(Records from a data source)
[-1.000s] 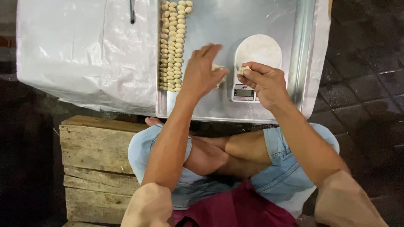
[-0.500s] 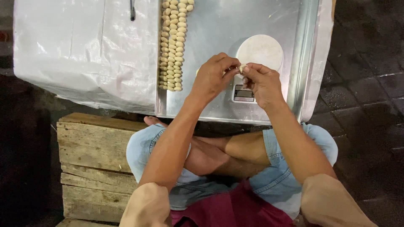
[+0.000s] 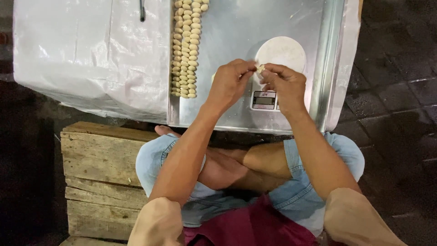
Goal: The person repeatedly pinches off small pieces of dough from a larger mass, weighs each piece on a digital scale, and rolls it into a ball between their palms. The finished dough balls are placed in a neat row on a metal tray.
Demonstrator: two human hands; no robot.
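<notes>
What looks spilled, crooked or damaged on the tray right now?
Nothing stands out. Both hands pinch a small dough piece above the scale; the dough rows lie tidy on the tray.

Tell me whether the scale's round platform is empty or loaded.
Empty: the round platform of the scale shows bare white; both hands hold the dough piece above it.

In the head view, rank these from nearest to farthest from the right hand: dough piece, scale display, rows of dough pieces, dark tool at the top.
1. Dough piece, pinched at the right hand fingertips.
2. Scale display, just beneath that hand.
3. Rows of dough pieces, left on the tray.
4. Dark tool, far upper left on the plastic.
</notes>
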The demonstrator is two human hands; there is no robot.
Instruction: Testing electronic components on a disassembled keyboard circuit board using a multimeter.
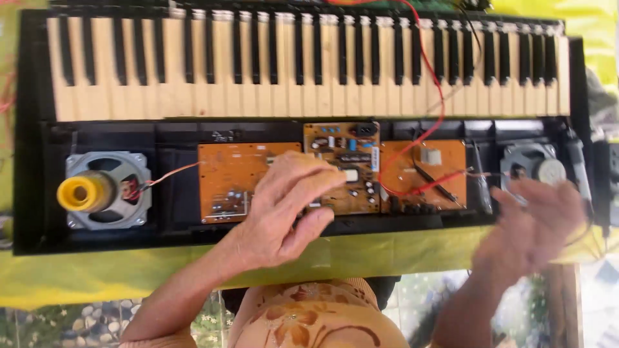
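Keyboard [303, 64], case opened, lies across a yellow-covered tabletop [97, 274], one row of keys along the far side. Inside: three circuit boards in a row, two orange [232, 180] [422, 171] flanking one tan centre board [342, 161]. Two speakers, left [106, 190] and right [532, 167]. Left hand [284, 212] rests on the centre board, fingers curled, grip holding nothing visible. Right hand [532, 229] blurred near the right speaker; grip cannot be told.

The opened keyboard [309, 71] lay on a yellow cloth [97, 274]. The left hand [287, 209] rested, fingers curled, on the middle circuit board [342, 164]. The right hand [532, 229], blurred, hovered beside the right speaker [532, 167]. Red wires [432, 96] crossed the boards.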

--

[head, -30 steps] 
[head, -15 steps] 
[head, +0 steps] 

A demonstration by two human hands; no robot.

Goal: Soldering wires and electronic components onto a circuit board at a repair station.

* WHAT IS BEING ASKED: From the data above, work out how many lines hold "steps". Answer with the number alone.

* EXERCISE OUTPUT: 3